= What the task asks =
Transcribe only the part of the material below that begins at the line containing "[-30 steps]" and ends at the line containing "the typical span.", with both kept and images left out.

= Extracted data =
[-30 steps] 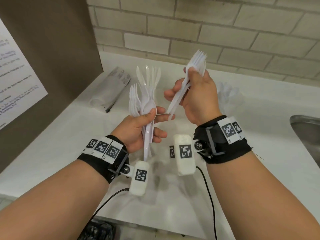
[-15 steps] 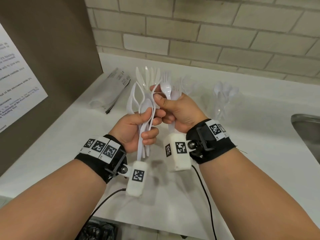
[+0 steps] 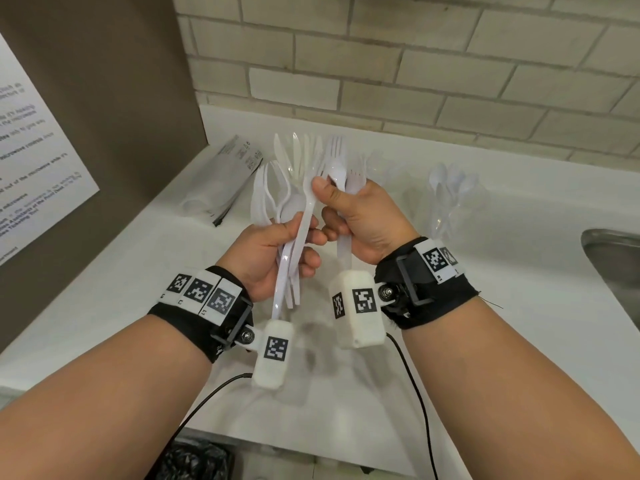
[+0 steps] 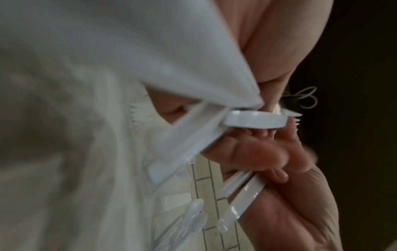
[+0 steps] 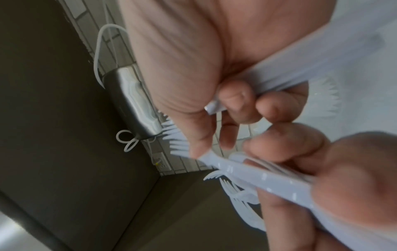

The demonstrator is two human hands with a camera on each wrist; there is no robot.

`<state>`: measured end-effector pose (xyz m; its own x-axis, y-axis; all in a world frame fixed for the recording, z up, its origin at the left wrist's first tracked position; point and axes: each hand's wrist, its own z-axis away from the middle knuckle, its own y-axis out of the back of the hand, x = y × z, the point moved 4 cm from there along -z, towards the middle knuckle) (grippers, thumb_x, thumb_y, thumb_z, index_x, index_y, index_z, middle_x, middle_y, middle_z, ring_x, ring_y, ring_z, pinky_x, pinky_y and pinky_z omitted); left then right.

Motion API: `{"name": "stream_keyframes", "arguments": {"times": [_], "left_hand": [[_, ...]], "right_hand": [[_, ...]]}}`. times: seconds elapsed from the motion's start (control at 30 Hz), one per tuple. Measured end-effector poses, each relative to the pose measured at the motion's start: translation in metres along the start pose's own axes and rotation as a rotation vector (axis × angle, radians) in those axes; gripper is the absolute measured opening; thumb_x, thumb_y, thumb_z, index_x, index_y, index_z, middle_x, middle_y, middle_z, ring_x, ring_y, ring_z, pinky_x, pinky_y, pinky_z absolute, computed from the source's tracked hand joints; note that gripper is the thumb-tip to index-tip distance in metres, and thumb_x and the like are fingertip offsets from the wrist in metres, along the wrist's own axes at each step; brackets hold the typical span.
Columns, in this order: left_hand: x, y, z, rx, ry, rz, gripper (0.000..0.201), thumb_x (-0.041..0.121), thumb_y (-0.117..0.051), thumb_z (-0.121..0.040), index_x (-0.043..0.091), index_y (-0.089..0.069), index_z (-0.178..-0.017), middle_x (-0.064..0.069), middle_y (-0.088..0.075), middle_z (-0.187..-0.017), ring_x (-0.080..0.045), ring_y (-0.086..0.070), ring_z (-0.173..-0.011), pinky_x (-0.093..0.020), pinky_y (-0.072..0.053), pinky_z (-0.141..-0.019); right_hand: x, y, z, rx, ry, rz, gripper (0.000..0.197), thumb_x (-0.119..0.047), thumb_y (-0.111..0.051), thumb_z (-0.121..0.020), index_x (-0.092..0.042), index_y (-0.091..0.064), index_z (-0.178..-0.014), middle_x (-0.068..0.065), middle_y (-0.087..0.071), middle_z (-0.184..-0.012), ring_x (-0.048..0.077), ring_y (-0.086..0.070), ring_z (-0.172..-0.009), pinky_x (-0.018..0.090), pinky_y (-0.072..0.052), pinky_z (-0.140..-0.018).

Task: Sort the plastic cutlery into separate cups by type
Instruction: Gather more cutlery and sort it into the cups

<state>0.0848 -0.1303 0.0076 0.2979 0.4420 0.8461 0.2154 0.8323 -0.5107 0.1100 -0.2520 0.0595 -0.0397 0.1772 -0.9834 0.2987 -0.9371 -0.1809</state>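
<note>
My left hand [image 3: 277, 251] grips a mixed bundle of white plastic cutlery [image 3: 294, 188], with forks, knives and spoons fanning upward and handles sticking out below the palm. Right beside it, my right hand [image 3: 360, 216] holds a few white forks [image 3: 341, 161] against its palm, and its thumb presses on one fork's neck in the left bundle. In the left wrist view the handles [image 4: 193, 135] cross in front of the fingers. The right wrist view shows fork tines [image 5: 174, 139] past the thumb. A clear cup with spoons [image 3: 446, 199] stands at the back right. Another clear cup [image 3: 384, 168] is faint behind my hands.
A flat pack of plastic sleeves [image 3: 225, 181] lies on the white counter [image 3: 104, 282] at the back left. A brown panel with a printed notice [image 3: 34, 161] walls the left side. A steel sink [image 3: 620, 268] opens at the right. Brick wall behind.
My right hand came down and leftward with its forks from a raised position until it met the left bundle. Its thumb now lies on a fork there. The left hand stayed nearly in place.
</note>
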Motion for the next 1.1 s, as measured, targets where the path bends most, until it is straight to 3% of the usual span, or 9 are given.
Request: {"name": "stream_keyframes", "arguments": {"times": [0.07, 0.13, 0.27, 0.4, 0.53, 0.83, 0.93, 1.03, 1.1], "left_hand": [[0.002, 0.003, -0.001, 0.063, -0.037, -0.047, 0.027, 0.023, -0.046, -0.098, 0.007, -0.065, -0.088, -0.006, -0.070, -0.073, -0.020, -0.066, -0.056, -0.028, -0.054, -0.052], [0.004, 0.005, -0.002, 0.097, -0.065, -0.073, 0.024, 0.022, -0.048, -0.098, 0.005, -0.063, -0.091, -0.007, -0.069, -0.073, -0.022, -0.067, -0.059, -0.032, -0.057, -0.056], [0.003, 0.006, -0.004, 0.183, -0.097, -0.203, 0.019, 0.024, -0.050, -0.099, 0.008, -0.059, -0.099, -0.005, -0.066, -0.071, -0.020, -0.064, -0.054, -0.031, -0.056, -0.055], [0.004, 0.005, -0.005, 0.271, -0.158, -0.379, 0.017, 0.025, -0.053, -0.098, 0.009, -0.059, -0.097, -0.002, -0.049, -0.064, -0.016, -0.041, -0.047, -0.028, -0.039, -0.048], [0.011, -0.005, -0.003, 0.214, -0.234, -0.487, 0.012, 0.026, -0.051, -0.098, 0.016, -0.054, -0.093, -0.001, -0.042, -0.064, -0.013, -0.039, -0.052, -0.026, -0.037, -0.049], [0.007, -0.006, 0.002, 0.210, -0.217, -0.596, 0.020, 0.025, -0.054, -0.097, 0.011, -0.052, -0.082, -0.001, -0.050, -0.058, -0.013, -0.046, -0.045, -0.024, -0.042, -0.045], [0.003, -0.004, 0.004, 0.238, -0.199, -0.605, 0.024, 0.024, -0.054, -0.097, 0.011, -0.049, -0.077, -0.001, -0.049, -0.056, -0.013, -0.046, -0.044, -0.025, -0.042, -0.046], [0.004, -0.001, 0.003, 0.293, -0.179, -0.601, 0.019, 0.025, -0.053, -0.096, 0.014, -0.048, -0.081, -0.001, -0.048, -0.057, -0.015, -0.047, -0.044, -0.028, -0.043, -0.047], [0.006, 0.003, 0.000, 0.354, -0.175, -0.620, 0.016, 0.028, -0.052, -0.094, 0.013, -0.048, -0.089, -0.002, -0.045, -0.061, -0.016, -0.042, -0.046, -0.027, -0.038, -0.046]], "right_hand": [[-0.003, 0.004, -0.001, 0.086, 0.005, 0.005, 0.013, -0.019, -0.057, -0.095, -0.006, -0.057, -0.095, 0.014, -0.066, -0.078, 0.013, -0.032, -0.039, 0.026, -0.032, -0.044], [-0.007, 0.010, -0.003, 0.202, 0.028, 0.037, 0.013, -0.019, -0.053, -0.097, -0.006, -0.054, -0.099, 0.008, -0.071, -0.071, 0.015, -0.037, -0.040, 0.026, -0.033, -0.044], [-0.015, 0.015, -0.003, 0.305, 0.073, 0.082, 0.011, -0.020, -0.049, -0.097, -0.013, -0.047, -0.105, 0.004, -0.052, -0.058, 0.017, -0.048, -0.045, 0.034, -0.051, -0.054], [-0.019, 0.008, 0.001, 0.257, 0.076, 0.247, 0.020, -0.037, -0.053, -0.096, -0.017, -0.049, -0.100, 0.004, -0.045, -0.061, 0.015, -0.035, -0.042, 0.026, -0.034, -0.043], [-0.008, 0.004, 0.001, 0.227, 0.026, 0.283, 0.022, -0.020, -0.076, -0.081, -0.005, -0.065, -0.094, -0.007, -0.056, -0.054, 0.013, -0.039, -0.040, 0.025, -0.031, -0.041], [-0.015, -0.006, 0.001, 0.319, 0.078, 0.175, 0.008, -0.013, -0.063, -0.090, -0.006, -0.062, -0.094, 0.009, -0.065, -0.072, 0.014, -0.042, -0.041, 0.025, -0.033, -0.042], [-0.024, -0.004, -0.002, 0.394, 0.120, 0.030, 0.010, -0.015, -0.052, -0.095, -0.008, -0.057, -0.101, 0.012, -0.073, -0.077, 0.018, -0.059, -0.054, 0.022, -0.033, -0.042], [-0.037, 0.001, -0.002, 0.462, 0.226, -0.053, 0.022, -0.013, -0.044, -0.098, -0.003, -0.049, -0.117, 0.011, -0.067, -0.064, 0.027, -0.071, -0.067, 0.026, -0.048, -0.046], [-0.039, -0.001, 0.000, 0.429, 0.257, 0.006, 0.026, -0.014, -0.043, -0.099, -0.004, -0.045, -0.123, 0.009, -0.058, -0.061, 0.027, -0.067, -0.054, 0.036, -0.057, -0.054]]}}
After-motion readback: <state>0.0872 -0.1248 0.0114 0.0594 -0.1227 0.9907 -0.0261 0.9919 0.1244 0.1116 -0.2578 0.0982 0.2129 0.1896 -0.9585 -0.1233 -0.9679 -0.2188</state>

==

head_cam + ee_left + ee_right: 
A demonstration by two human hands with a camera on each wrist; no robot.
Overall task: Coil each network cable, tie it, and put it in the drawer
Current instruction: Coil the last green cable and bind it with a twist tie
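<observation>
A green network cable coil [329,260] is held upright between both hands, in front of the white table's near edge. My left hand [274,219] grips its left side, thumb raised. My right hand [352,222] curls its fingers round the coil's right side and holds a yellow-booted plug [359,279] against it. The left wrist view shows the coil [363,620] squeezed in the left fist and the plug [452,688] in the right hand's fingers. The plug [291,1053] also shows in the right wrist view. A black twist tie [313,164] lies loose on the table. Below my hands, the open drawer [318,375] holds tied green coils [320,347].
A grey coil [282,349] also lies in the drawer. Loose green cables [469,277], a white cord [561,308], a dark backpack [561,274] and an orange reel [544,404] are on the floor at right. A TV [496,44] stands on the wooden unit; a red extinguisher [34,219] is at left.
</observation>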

= Exercise output =
[-30 steps] 
[-15 steps] 
[+0 steps] 
[+0 steps] 
[+0 steps] 

The demonstrator is two human hands with a camera on each wrist; there is no robot.

`<state>`: measured end-effector pose (xyz m; its own x-axis, y-axis; all in a world frame fixed for the recording, z up, its origin at the left wrist's first tracked position; point and axes: each hand's wrist, its own z-axis away from the middle knuckle, its own y-axis out of the back of the hand, x = y × z, the point moved 4 cm from there along -z, towards the middle knuckle) (grippers, thumb_x, thumb_y, thumb_z, index_x, index_y, index_z, middle_x, middle_y, middle_z, ring_x, ring_y, ring_z, pinky_x, pinky_y and pinky_z omitted); left then right.

Motion API: `{"name": "stream_keyframes", "arguments": {"times": [_], "left_hand": [[_, ...]], "right_hand": [[_, ...]]}}`. times: seconds elapsed from the motion's start (control at 30 Hz), one per tuple. Measured end-effector poses, each relative to the pose measured at the motion's start: translation in metres along the start pose's own axes and rotation as a rotation vector (axis × angle, radians) in those axes; gripper is the absolute measured opening; thumb_x, thumb_y, thumb_z, index_x, index_y, index_z, middle_x, middle_y, middle_z, ring_x, ring_y, ring_z, pinky_x, pinky_y, pinky_z absolute, computed from the source's tracked hand joints; note that gripper is the thumb-tip to index-tip distance in metres, and thumb_x and the like are fingertip offsets from the wrist in metres, along the wrist's own axes at each step; brackets hold the typical span.

The full answer has now been given.